The autobahn does have speed limits on one-third of its 8,000 miles . Those speed limits are near city centres and also reduce speeds for safety reasons on certain sections. The rest of the autobahn has no speed limits. But you never hear from autobahn limitless speed supporters that “The number of deadly accidents on stretches of autobahn that have a speed limit is 26 percent lower than on those without.”
As The New York Times writer Katrin Bennhold writes Germany has extremely high carbon emissions which could be lowered if speed limits were imposed on sections of the autobahn with no regulation. The speed limits would also have the secondary benefit of saving lives too, as lower speeds means higher survival rates in crashes. But when a governmental commission suggested limiting speed, opponents somehow tied in speed limits with nationalism. Even the transport minister lost the fact that it was his department trying to lower automobile emissions when he came out and stated that “A highway speed limit was “contrary to every common sense”.
Bennhold notes that “the German aversion to speed limits on the autobahn is up there with gun control in America and whaling in Japan.” The rest of the world has gone ahead and accepted speed limits as a way to enhance safety and also deal with automobile emissions (Afghanistan and the Isle of Man are exceptions).

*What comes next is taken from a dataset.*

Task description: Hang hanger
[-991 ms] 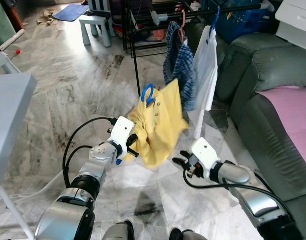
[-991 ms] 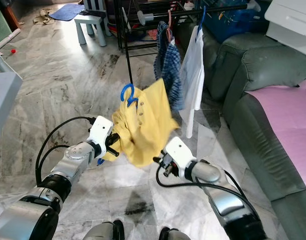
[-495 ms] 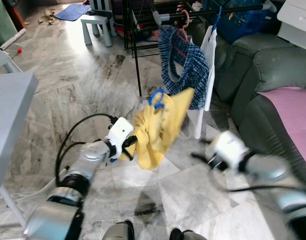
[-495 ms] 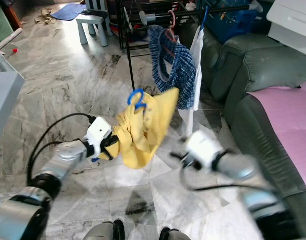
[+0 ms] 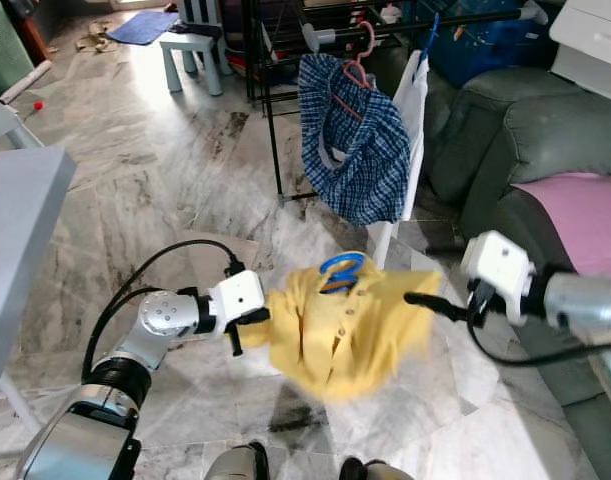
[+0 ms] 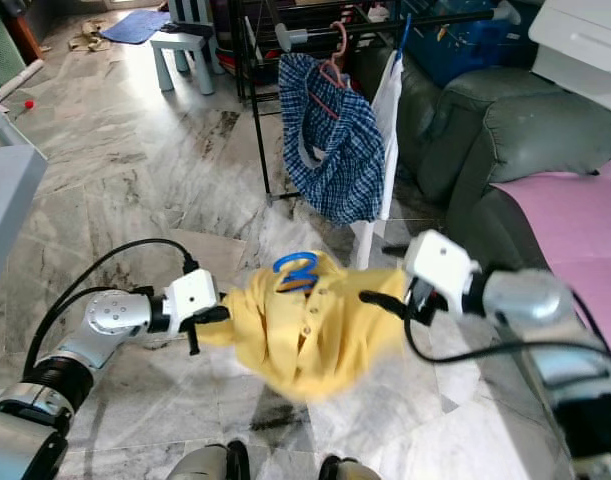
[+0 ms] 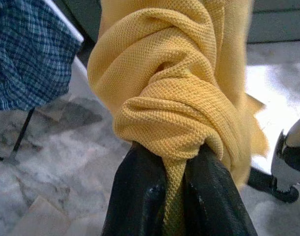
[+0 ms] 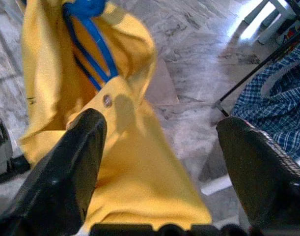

While highway speed limits of 120 kilometers an hour on the autobahn would cover “a fifth of the gap to reach the 2020 climate goals” and would be a measure that would cost nothing and save lives, it has not been well received. Close to fifty percent of Germans oppose speed limits, and that number has not changed in the last decade. As for safety, 490 people died on the autobahn in 2017, with half of those deaths directly attributed to speeding.
Even though posting speed limits are the right thing to do to meet climate change goals and to save lives, Germany is not ready. Former U.S. ambassador John Kornblum observed“ It’s all about freedom. In that sense it really is like gun control, albeit with far fewer deaths. All the rational arguments are there, but there is barely any point in having a rational debate.”